** YOUR OBJECTIVE **
An identical copy of the listing below is all the answer should contain.

%%

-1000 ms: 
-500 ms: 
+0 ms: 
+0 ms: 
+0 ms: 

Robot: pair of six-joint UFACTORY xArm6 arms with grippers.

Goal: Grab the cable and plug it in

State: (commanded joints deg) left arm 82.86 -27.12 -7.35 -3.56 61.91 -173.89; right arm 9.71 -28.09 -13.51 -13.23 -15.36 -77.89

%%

** RESPONSE BOX **
-1000 ms: 
-500 ms: 
+0 ms: 
+0 ms: 
+0 ms: 

Robot: pair of six-joint UFACTORY xArm6 arms with grippers.

Goal: Grab the cable and plug it in

State: (commanded joints deg) left arm 82.86 -27.12 -7.35 -3.56 61.91 -173.89; right arm 9.71 -28.09 -13.51 -13.23 -15.36 -77.89

Nothing else goes with this output.